There was one meal which my mother could make, and I think she took advantage of it some because it was actually a healthy meal that I would happily eat.  I loved my mother’s tuna fish sandwiches.

Now, I’m still picky about my tuna.  I don’t like mustard in the sandwich, and I don’t like pickles.   But I love my mother’s tuna sandwiches. Lucky for me, she passed the recipe along, so that I could continue to fix the tuna sandwiches that I enjoy so much.

When we took in my 2nd cousin as a baby and raised him, he proved to be… quite the picky eater.  For a long time, he would only eat olives, oatmeal, anything jalapeno or cherry (candied, not fresh), and…. tuna sandwiches, made just like my mom would make for me.

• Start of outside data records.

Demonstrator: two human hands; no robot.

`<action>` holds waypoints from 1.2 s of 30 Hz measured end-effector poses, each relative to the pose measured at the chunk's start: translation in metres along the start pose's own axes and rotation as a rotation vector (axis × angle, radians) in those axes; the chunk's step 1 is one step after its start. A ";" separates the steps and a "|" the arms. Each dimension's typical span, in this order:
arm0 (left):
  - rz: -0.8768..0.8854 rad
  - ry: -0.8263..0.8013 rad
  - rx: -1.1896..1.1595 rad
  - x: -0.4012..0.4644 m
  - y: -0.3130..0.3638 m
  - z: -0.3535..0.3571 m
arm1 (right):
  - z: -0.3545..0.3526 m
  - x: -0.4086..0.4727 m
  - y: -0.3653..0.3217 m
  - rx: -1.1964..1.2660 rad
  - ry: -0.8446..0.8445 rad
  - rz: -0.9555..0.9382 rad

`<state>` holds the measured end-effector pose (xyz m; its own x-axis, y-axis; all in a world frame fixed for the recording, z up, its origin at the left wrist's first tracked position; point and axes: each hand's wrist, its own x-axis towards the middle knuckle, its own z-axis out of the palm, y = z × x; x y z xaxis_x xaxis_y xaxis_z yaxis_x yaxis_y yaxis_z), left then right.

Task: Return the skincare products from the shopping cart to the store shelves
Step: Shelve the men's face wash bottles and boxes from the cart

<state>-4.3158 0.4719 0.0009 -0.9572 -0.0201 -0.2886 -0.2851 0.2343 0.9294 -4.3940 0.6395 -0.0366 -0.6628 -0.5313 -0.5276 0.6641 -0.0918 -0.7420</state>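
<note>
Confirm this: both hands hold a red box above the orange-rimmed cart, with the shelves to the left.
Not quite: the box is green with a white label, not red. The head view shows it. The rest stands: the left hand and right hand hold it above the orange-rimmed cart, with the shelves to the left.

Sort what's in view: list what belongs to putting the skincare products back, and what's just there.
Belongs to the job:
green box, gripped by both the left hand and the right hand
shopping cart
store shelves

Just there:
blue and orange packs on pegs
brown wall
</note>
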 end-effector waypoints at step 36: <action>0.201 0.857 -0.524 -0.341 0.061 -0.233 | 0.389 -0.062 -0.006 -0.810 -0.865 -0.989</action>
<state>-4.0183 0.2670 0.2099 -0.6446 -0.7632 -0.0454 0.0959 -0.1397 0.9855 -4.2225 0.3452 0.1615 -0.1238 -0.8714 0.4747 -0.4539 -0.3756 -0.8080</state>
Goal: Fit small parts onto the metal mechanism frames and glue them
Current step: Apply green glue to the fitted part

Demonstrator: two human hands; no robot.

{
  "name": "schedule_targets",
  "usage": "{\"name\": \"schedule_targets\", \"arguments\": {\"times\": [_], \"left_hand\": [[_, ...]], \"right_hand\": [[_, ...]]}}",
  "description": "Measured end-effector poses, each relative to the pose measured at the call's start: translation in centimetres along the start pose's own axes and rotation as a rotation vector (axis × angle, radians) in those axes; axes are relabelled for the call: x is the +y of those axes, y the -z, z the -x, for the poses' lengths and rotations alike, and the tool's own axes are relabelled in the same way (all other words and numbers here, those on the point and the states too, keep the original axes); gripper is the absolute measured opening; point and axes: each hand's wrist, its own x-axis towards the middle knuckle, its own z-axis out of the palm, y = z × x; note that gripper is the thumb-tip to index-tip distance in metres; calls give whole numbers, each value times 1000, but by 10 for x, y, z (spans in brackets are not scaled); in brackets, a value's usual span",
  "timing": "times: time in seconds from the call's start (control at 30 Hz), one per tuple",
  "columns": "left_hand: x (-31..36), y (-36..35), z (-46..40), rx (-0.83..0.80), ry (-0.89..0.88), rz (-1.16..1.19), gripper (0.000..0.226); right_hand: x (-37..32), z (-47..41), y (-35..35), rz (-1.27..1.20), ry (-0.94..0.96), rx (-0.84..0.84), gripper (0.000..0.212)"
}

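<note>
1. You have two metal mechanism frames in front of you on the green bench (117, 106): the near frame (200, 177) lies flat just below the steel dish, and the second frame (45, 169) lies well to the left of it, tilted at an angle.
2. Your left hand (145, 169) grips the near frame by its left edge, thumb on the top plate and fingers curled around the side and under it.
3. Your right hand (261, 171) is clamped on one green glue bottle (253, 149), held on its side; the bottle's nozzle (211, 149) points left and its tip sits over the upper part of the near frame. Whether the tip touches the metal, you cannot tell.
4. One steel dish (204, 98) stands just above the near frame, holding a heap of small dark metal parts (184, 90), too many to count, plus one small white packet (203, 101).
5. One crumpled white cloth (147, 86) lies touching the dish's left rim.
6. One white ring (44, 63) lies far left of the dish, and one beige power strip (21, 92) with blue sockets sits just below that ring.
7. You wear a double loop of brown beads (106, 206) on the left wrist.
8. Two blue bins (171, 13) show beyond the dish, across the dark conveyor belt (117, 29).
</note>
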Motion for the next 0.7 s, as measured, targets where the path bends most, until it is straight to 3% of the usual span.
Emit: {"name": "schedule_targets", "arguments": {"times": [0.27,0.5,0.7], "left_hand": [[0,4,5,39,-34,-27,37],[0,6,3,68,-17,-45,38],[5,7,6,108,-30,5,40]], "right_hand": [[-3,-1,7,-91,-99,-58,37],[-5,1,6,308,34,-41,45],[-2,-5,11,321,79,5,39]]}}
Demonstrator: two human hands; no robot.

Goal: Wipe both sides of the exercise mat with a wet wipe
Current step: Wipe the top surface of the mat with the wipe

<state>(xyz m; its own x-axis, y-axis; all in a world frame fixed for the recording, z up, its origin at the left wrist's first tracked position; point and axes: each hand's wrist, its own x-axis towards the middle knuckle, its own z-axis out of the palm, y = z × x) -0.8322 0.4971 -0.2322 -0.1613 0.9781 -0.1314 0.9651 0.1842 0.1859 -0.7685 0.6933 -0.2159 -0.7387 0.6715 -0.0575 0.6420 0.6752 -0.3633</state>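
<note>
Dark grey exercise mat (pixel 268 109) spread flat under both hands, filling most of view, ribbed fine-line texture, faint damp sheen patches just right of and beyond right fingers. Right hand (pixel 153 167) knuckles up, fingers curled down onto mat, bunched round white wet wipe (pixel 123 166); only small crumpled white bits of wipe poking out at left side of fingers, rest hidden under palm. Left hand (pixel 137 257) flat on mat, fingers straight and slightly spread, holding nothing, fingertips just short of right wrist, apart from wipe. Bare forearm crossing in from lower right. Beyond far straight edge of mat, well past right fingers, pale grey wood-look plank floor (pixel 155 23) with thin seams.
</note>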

I was on Pinterest a while back, finding recipes online of all the meals we enjoyed (because Lacy and I do much of the cooking for our family) and I searched for my mother’s tuna sandwich recipe, or even just a tuna salad recipe that was similar.  I searched site after site after site, but couldn’t find the recipe anywhere. I feel it’s a bit of an injustice, since this tuna was the ONLY kind of tuna I would eat as a kid, and Jake (my picky eater brother mentioned above) acts the same way.

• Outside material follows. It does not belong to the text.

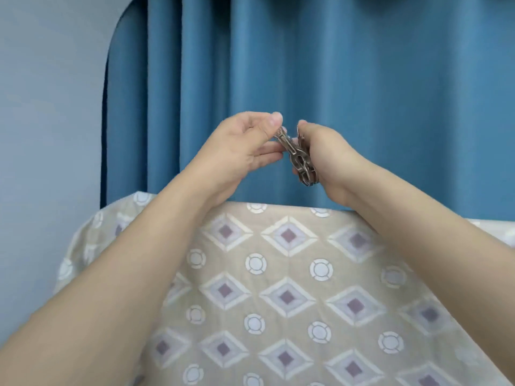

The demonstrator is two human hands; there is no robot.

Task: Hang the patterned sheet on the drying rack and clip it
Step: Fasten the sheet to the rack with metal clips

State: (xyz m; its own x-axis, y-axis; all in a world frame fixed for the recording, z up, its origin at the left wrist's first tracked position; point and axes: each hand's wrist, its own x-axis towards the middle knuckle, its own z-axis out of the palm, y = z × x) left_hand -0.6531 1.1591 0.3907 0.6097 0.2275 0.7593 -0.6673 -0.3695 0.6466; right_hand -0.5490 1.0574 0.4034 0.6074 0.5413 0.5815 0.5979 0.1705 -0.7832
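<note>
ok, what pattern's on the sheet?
Beige sheet with purple-centred diamonds and white rings, seen in the head view.

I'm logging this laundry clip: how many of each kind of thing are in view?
Bare hands: 2, left hand, right hand
Metal clothes clips: a bunch, number unclear
Beige diamond-patterned sheet: 1
Blue curtain: 1
Total: 4, plus the clips

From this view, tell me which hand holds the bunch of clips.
The right hand: its grip wraps the bunch of metal clips, while the left hand only pinches the top end of one clip.
</note>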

So I’ve decided to share it on the blog.


  • 1 family pack tuna (11 ounces)
  • 3 or 4 boiled eggs
  • 2 or 3 big, red apples of your choice, peeled
  • 3 or 4 or 5 heaping soup spoons of mayonnaise (about 2/3 or 1 cup)
  • salt and pepper (to taste)

Step 1: Prepare. Get all your ingredients together before you begin.  It’s easier to work if you already have everything ready when you start.

Step 2. Chop the apples into a big serving bowl. You can put either 2 or 3 apples, depending on if you like the apple flavor more.  My family loves the apple addition, so I usually chop 3 apples.

Step 3: Chop the eggs up into the bowl with the apples. Again, you can choose to use 3 or 4, depending on if you like to have an eggy sandwich. I use 4 because that’s how my family prefers it.

At this point, I like to add a dash of salt, to flavor the eggs and apples more.

Step 4: Add the tuna and mix it with the apples and eggs. (Don’t forget to drain the tuna if you’re using a can instead of a package.)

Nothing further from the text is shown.